Interesting that there were cryogenics stories before there was a term for it. I don’t recall Griffith giving a term for it in “Zeritsky’s Law”, though it obviously would have been something different. But I’ll admit I haven’t read a “freezing” story quite like this one, and I think it could still be published today without seeming cliché.
It’s even worse than you think, Matthew. The clock in this forum is set for the east coast and I live in Oregon, so I actually checked out at 10:30. This is what happens when you have to get up in time to teach a zero period jazz band every day. I miss having a normal schedule. You should see the looks I get from my family when I announce I am going to sleep at 8:00 pm.
I didn’t mean to be too hard on “Sea Legs,” but I always struggle to enjoy a story when it seems to run on and on needlessly (in my opinion, of course). The locales and the focus of the story seemed to shift at random. It might be worth another read.

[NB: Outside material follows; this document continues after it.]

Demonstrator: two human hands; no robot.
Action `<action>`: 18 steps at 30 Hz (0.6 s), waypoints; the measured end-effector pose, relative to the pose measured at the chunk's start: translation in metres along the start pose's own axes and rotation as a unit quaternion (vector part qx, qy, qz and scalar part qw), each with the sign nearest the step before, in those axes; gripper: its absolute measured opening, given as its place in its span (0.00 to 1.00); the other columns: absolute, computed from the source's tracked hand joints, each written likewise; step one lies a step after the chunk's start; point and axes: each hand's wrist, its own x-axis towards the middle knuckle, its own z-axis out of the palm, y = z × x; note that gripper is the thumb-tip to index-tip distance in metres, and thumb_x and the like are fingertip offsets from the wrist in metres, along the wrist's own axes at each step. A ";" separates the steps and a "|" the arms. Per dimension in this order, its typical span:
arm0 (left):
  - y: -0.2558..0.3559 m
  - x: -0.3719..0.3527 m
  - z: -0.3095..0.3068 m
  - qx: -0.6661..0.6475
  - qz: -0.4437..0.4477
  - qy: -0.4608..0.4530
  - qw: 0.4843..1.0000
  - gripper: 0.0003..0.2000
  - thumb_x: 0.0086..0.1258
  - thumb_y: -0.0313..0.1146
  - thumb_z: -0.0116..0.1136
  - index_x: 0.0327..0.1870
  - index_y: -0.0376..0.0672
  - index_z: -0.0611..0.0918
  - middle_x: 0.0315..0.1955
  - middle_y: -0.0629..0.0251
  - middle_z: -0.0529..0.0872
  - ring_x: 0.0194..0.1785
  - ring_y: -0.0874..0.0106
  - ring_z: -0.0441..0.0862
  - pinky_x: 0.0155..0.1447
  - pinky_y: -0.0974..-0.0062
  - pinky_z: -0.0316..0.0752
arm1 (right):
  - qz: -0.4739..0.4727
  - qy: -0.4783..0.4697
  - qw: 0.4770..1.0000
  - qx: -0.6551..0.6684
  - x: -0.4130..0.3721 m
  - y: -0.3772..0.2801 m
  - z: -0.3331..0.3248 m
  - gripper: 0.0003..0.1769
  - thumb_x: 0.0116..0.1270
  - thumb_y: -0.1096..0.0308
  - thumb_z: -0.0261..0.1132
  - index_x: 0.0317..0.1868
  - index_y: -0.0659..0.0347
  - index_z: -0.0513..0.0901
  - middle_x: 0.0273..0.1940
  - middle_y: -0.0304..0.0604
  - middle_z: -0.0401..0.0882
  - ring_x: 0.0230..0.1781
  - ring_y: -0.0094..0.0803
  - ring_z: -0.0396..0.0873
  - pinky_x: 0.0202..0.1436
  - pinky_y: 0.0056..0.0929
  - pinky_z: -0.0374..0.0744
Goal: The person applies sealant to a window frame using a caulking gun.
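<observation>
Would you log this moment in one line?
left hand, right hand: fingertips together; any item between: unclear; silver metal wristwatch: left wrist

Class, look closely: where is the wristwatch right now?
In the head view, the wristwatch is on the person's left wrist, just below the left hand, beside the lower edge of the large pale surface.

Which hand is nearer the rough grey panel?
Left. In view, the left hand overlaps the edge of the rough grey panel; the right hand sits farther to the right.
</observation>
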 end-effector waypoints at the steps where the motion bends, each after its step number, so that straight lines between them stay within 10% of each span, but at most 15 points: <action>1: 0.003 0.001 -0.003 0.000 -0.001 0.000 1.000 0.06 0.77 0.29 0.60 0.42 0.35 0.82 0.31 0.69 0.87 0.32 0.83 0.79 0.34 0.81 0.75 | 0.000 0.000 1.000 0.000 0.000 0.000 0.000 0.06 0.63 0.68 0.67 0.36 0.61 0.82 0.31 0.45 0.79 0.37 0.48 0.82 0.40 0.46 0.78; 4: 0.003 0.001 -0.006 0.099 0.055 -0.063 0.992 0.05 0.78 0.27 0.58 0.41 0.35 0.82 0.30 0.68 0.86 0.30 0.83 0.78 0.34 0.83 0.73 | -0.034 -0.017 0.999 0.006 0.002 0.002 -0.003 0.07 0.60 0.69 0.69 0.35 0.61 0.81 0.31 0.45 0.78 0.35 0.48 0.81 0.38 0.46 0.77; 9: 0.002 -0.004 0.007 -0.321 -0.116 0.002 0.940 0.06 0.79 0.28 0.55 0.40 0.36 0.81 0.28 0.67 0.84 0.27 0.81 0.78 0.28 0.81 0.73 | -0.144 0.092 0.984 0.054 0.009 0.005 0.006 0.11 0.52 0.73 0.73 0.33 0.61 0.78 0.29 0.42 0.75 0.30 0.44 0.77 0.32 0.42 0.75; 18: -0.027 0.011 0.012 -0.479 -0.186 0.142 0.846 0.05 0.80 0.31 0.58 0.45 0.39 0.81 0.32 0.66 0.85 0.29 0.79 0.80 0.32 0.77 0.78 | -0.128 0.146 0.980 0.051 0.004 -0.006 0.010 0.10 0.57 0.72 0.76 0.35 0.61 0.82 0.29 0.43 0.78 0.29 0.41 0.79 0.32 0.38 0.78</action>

I did connect with Oliver from “Self Portrait” to some extent. He represents a part of us that we don’t necessarily want to manifest or even admit to. He is a shameless opportunist who enhances, and ultimately (spoiler) destroys an ex-football player to further his career. I would never go to that extreme to advance my career (I hope!), but we all have a competitive spirit that can become ugly at times. The flawed protagonist makes for a thoughtful story when it is done well, and I thought this one was, indeed, successful.
I can’t remember where they hauled poor Kujack to. I am sure it wasn’t good.
Though I do feel for poor Kujack, I don’t always enjoy having a sports backdrop for my sci fi readings. We read to escape, right? Sports are one of the main things I try to escape from (long story). “Psychotennis” was indeed a detective story with sports and romance as the foundations, and with the speculative nature of science fiction as the essential element. It was interesting to watch the mystery unfold, even though I saw through it early in the story. The author takes the unusual step of giving a Hardy Boys style ending by explaining everything that happened, rather than the Ellery Queen approach of leaving much of it implied and unstated. I enjoyed this story even if it lacks the layers that more enduring mysteries contain.
I am not as good at avoiding spoilers as Matthew, so I’ll try to behave myself while I discuss “The Puppet Masters.” Indeed, things are looking bad and even hopeless for the free world as the slugs continue to establish themselves, but a desperate plan might just be the longshot to save everyone…
The plot does follow some cliched pulp-style templates, but as usual with Heinlein, it does not matter because the writing is so enjoyable and the characters are people we would want to know and join on their adventures. The coda was a nice touch. Victory is not complete without vengeance! Admit it, everyone who has read this was excited to see that the human race will not settle for mere victory but needs to see total annihilation before we are satisfied!
Again, some parts of us are better left un-manifested and unrealized. Doesn’t mean I can’t enjoy a rowdy good story.
Yes, highly recommended.
See you next month. It is nice to know that there are more people than just me who read these stories from the old digests. Maybe more people will join us???
I loved the part in Self Portrait where they allow the press conference with the “success story” and then have him arrested the following day. And the protagonist is so matter-of-fact about this.
I’m glad you enjoyed Puppet Masters. Heinlein for the win.
Yes, we need more people joining in our monthly Galaxy discussions.